Hide Forgot
Description of problem: # cman_tool join Relax-NG parser error : Reference SERVICE has no matching definition Version-Release number of selected component (if applicable): cman-3.0.12.1-14.el6.x86_64 How reproducible: sometimes Steps to Reproduce (cluster-wide): 1. run while true; do cman_tool join; cman_tool leave; done 2. feel lucky 3. hit ctrl-c couple of times Actual results: it may happen that the regenerated schema gets corrupted and cluster operations on that node are disabled until the error is resolved.
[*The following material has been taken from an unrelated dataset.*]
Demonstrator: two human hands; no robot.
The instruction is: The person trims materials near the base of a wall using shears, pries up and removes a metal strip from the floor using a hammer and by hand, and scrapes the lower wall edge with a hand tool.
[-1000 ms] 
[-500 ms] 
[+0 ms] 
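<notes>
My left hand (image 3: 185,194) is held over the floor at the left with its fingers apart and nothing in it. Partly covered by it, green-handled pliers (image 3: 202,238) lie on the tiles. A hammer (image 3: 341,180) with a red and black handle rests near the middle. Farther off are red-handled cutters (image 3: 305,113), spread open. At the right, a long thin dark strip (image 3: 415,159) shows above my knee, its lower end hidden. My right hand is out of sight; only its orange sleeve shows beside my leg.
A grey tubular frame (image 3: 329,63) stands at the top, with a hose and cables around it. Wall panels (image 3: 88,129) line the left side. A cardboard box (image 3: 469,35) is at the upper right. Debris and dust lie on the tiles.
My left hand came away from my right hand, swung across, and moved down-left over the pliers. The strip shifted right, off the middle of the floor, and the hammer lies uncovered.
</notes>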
Expected results: one of: * nothing like corruption happening * message telling users about ccs_update_schema * removing the cache automatically Additional info:
Created attachment 520048 [details] corrupted /var/lib/cluster
http://git.fedorahosted.org/git/?p=cluster.git;a=commitdiff;h=e236677a5c238673a94923c34dcd4f83f4c9374b The fix simply invalidates the ccs_update_schema cache if any trap is received, forcing a schema regeneration in the next run. I am unable to reproduce the issue reported after applying this patch. Jaroslav, I left the manually patched version of ccs_update_schema on the marathon cluster (all 5 nodes), for you to stress some more, and should be able to provide a build by Monday.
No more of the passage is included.